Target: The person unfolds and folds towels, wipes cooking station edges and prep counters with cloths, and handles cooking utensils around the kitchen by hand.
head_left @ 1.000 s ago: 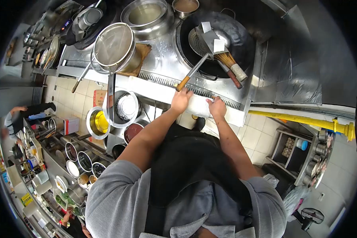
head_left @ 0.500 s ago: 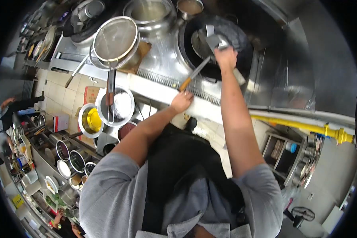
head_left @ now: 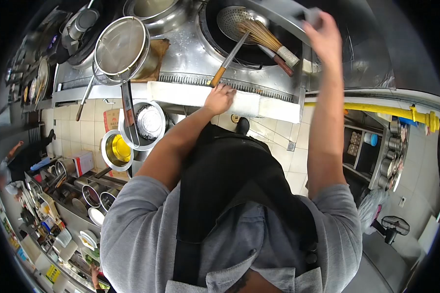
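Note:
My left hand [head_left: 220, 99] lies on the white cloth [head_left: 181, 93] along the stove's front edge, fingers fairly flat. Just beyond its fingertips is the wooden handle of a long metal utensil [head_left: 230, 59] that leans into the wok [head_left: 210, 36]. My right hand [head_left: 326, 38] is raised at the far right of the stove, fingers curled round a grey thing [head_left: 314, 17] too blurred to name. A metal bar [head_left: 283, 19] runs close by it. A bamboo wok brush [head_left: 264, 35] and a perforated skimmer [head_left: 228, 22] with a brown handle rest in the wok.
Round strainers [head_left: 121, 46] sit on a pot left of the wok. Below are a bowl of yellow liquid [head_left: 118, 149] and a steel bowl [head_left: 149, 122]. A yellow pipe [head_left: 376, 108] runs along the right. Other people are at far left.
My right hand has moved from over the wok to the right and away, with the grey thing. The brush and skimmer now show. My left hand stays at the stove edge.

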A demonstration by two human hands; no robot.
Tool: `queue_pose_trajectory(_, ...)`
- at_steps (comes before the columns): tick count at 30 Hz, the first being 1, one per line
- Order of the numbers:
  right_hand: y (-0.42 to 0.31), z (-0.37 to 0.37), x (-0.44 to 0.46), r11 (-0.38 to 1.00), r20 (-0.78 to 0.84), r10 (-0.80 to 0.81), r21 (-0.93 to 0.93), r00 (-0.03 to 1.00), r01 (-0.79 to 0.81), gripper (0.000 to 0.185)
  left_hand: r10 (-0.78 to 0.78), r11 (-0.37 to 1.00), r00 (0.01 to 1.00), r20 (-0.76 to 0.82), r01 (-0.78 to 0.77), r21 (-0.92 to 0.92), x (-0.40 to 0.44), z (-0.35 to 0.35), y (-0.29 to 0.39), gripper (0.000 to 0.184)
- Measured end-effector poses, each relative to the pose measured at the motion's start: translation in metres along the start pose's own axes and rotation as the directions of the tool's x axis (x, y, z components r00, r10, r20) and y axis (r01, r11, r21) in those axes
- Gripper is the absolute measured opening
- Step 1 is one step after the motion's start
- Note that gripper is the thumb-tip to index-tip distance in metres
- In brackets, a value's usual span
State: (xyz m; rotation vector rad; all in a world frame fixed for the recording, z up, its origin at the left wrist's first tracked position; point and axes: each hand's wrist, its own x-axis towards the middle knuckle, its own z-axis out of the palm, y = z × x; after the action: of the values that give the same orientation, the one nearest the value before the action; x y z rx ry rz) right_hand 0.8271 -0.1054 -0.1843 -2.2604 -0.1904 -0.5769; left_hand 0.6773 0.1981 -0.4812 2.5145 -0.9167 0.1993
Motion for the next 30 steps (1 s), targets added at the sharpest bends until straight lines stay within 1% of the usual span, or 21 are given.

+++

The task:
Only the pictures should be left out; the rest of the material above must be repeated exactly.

Solution for this problem:
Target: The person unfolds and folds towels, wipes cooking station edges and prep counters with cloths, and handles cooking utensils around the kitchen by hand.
head_left @ 1.000 s ago: 
head_left @ 0.500 s ago: 
head_left @ now: 
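Note:
My left hand [head_left: 220, 99] lies on the white cloth [head_left: 181, 93] along the stove's front edge, fingers fairly flat. Just beyond its fingertips is the wooden handle of a long metal utensil [head_left: 230, 59] that leans into the wok [head_left: 210, 36]. My right hand [head_left: 326, 38] is raised at the far right of the stove, fingers curled round a grey thing [head_left: 314, 17] too blurred to name. A metal bar [head_left: 283, 19] runs close by it. A bamboo wok brush [head_left: 264, 35] and a perforated skimmer [head_left: 228, 22] with a brown handle rest in the wok.
Round strainers [head_left: 121, 46] sit on a pot left of the wok. Below are a bowl of yellow liquid [head_left: 118, 149] and a steel bowl [head_left: 149, 122]. A yellow pipe [head_left: 376, 108] runs along the right. Other people are at far left.
My right hand has moved from over the wok to the right and away, with the grey thing. The brush and skimmer now show. My left hand stays at the stove edge.
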
A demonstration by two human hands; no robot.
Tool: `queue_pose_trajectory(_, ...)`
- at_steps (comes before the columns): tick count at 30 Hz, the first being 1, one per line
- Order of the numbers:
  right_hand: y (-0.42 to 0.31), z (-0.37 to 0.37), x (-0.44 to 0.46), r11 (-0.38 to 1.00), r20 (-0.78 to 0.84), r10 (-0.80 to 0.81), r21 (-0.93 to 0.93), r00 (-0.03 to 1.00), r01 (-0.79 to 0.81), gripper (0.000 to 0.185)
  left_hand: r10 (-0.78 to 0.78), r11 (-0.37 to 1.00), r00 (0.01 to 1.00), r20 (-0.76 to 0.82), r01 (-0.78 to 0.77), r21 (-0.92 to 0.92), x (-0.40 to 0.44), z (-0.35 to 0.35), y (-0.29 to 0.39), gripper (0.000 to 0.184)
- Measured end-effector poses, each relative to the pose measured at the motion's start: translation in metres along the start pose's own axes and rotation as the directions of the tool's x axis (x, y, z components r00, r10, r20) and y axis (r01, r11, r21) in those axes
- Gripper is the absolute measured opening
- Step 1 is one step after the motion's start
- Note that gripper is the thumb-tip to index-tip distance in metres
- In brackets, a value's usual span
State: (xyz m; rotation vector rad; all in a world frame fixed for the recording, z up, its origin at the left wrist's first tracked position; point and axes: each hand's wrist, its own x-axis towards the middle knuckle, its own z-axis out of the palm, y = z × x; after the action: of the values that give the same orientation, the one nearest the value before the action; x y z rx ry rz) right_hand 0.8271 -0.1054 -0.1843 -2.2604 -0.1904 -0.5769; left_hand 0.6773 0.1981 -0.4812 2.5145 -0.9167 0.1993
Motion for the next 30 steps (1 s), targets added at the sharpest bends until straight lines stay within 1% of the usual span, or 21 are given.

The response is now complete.